痔核について

1) 痔核ってなんですか?

 人間を含み動物には肛門の内側に痔静脈という血管をもっているんです。
これは大切なもので、他の動物では免疫の要でもありそのために血流が
多くならなければならなかったようです。 残念ながら人間では肛門が免疫
の要ではなくなっています。 
 また、痔静脈は直腸の内容物が洩れないようにするパッキングの役目も
担っています。 直腸内に固体や液体が入り込んでいても気体(おなら)だけ
うまくだすことが出来るでしょう? かなり高度なパッキング技術がないと
あのようにガスだけ出すことは出来ませんよね。

 この痔静脈はゴム風船のようなもので、腫れたり、縮んだりするわけですが、
あまり腫れすぎると元に戻らなくなってきます。

 みなさんがおっしゃるいぼ痔、痔核は一般にこの内痔核、痔静脈の腫れたもの
のことを言います。

2) どうして内痔核になるの?

 

 人間が直立歩行をするようになって約400万年程です。
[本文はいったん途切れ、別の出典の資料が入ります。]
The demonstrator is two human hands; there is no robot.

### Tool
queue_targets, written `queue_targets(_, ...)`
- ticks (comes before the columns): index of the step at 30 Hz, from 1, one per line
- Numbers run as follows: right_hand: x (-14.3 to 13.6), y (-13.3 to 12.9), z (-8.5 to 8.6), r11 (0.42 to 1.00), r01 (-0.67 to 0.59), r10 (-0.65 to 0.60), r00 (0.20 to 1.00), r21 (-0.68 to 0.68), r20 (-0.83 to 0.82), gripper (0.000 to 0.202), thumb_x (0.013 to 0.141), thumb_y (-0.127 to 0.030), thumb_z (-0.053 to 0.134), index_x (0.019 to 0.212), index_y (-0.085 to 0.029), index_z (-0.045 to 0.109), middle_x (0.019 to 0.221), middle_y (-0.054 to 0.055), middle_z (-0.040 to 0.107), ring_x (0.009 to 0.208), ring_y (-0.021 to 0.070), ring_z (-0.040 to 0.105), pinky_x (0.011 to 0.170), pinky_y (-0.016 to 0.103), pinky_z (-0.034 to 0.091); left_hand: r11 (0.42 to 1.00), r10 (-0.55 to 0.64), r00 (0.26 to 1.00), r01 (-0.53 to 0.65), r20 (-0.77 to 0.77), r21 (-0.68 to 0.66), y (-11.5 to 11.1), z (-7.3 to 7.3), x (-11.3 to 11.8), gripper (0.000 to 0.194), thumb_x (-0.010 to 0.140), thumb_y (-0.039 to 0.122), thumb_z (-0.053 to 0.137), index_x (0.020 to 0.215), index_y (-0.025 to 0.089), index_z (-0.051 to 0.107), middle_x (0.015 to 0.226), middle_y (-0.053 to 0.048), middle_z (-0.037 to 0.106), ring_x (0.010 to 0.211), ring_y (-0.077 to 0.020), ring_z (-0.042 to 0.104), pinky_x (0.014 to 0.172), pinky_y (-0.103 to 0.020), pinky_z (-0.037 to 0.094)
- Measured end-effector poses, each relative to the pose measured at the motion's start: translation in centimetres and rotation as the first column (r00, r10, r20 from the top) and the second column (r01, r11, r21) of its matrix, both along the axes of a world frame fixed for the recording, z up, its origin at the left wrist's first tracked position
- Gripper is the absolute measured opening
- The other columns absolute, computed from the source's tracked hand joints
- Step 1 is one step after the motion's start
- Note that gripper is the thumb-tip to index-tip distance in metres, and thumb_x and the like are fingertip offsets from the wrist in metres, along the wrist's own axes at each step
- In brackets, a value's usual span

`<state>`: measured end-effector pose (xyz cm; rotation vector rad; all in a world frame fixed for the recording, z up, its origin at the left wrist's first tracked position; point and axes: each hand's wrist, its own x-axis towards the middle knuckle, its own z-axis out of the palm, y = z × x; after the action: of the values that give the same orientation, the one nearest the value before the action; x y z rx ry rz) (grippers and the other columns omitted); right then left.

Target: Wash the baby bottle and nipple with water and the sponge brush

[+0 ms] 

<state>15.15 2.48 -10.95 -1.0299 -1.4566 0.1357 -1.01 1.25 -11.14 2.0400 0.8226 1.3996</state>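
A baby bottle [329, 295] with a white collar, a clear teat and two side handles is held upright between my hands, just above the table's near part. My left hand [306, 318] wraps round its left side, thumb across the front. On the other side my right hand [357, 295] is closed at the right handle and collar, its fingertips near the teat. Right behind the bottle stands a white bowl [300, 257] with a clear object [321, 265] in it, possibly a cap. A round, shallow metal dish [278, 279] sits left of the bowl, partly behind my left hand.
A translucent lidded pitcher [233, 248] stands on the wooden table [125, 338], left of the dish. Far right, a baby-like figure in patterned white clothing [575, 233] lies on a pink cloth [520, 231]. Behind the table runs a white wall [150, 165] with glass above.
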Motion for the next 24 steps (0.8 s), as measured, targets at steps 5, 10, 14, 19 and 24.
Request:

四足歩行を
している時は心臓と肝臓と肛門が一直線に地面と平行になっていました。

 二本足歩行をするようになって心臓と肝臓と肛門は地面に垂直となり、
その分の静脈圧(静脈の血圧)がなにもしなくても、肛門の痔静脈にかかる
ようになりました。
 手や足は静脈の血液が逆流しないように逆流防止弁がついている
のですが、心臓と肝臓、肛門の間には逆流防止弁がないんですね。

 便秘で力んだり、トイレで長い間、ふんばったりすると、肛門が広がった
時に腹圧がかかった痔静脈が力んだ分だけ腫れあがることになります。

 痔静脈は風船のようなもので、ある程度までは腫れても圧が減れば元に
戻りますが、何度も必要以上に腫れると、元に戻らなくなってしまいます。
これが内痔核になります。

 また、痔静脈と括約筋をくっつけている支持組織があり、これが弱って
きても痔静脈は肛門の外に出やすくなります。

3) 痔の治療はやはり手術しかないの?

 痔の治療は保存的治療が原則になります。 が、脱出することで、
患者さまの社会生活が著しく損なわれる場合や、出血が多く、貧血
が進行してしまう場合などは、やはり手術になります。

 当院でも、極端に脱出した痔核でも、患者さまが手術しなくてもよい
と思われる場合に、無理に手術を勧めるようなことはありません。

 だいたい、約2割の人が手術になるようで、専門医のいる病院では
それから極端に多くなったり、少なくなったりすることはないようです。

 手術にはその施設、施設で好みがあるようですが、一般的には
現在は半閉鎖法を行います。

 当院にもレーザーメスがありますが、レーザーメスを使えば痛み
がないなどということはありません。

 この秘伝の薬を使えばピタッと治るとか、注射一本で治るという
ような甘い言葉は信用しないほうがいいようですよ。